Surveillance recorded by a city police department would be considered government record and could be used for crowd control, surveillance, law enforcement, and security.

Undoubtedly, privacy laws will need to evolve to address the potential concerns created by drones’ new surveillance capabilities, the NYCLU’s Ms. Lieberman said.

“We need clear rules to ensure that this new technology is used in a responsible manner that safeguards our privacy,” she said. “At bottom, there should be a system of checks and balances to ensure that police do not use drones to perform indiscriminate mass surveillance of New Yorkers, or to compile and maintain permanent records of people’s daily activity.”

Peeping Tom legislation could help guard some privacy, Bloomberg said in his radio address, but more would be needed.

“This is something society has to think about,” he said. “And not by writing a quick piece of legislation. These are long-term serious problems.”

Nonetheless, as Bloomberg indicated, the use of domestic drones appears to be moving forward regardless of privacy concerns.

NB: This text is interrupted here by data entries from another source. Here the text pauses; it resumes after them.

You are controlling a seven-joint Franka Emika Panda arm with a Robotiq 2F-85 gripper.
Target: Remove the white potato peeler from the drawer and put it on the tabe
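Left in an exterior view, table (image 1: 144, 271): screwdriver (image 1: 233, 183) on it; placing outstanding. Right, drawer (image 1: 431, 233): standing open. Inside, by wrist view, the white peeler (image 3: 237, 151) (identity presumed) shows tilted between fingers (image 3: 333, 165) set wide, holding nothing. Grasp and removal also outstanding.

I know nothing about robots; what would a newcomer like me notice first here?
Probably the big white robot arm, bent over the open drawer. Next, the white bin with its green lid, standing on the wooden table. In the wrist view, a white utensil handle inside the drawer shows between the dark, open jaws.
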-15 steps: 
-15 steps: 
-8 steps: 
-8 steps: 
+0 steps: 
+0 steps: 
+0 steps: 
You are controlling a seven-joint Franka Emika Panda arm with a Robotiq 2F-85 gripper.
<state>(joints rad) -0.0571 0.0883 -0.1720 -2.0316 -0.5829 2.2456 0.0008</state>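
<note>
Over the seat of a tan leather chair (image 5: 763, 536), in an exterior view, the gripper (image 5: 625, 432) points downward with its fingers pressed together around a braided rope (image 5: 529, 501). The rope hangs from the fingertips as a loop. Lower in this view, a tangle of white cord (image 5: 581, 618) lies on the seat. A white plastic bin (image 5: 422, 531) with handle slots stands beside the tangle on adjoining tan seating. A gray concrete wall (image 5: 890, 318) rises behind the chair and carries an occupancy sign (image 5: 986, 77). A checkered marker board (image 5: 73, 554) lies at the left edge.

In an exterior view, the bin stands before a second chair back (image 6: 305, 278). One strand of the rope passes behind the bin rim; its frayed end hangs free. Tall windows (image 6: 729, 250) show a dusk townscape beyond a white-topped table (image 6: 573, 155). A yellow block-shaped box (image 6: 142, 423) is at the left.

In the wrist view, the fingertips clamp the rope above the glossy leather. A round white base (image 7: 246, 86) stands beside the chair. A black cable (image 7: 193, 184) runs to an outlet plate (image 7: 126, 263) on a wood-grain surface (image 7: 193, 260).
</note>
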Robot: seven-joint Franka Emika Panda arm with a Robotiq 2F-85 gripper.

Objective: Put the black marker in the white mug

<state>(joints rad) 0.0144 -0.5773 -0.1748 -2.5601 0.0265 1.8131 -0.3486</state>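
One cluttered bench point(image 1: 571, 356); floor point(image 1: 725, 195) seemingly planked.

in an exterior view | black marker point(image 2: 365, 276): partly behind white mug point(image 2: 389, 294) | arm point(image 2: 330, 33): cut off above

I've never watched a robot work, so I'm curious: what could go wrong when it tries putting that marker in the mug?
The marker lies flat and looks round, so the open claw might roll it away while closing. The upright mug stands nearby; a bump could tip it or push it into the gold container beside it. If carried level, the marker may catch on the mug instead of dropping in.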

As of October 2012, some 81 entities, including police departments, government agencies, and universities, have applied for permission to fly surveillance drones in US airspace, according to Federal Aviation Administration records obtained by the Electronic Frontier Foundation.

Among the police departments that have applied to use drones are the Houston Police Department, the Miami-Dade Police Department, and the Seattle Police Department. (Concerned citizens in Seattle last month stopped the city’s drone program, to be used for search-and-rescue and criminal investigations, before it could start.)

Bloomberg says it may not be long before New Yorkers see drones flying overhead.

“It’s a different world,” he said. “Everybody wants their privacy, but I don’t know how you’re going to maintain it.”